Work instruction: Look through the data for the string "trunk". Copy every line where it is found.

___ Source data

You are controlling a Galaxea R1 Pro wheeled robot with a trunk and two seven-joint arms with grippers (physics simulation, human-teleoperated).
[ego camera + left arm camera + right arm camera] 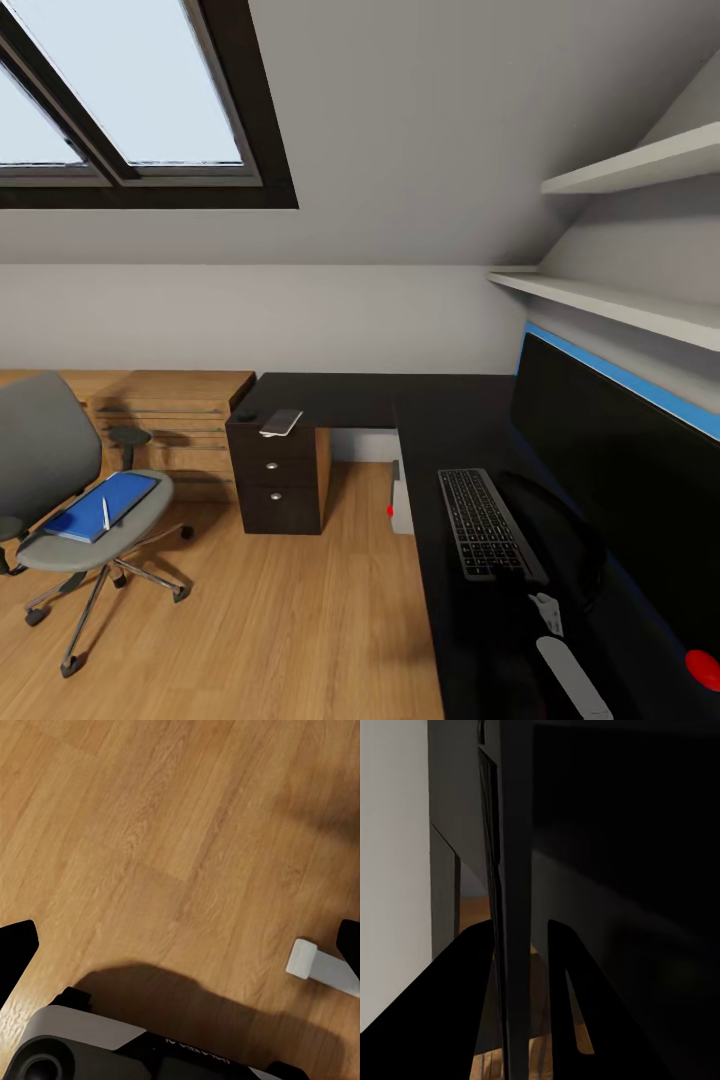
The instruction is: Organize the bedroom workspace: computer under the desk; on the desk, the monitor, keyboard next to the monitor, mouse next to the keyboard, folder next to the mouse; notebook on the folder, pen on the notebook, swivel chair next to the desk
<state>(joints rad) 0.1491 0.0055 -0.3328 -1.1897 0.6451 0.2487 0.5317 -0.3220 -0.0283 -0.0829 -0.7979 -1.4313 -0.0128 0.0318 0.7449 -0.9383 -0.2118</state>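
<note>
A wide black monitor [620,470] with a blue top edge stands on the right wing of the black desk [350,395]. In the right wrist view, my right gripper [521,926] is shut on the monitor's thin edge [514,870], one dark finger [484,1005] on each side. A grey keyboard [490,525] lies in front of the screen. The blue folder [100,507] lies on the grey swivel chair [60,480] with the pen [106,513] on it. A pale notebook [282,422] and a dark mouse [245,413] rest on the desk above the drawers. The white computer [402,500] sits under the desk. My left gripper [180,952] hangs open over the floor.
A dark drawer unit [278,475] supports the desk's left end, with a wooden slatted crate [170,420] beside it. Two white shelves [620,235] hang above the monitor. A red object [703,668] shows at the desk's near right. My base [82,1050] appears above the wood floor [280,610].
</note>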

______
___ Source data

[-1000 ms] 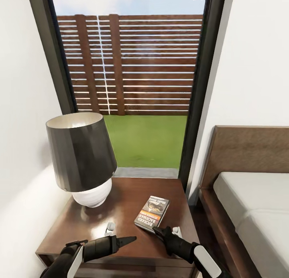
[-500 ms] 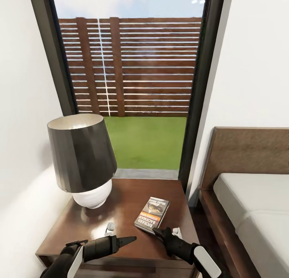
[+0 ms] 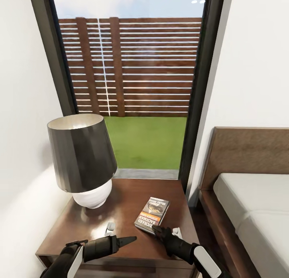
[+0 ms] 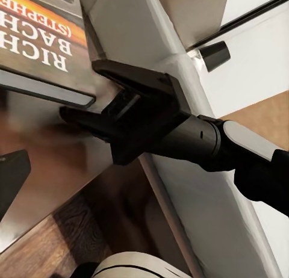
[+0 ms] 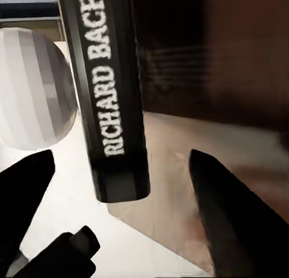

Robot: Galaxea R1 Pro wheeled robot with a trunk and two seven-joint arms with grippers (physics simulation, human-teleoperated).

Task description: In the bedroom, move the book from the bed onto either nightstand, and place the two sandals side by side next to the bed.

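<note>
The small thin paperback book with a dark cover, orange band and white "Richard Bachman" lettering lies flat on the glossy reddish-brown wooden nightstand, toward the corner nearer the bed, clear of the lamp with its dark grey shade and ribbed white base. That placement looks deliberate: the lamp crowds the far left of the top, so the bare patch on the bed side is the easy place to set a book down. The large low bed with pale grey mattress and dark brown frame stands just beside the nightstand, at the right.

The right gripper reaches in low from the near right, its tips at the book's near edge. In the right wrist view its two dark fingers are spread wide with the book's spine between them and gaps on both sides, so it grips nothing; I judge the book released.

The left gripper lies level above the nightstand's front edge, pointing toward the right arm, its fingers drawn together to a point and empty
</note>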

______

Expected output:
You are controlling a Galaxea R1 Pro wheeled robot with a trunk and two seven-joint arms with grippers (physics simulation, human-teleoperated).
Robot: Galaxea R1 Pro wheeled robot with a trunk and two seven-joint arms with grippers (physics simulation, human-teleoperated).

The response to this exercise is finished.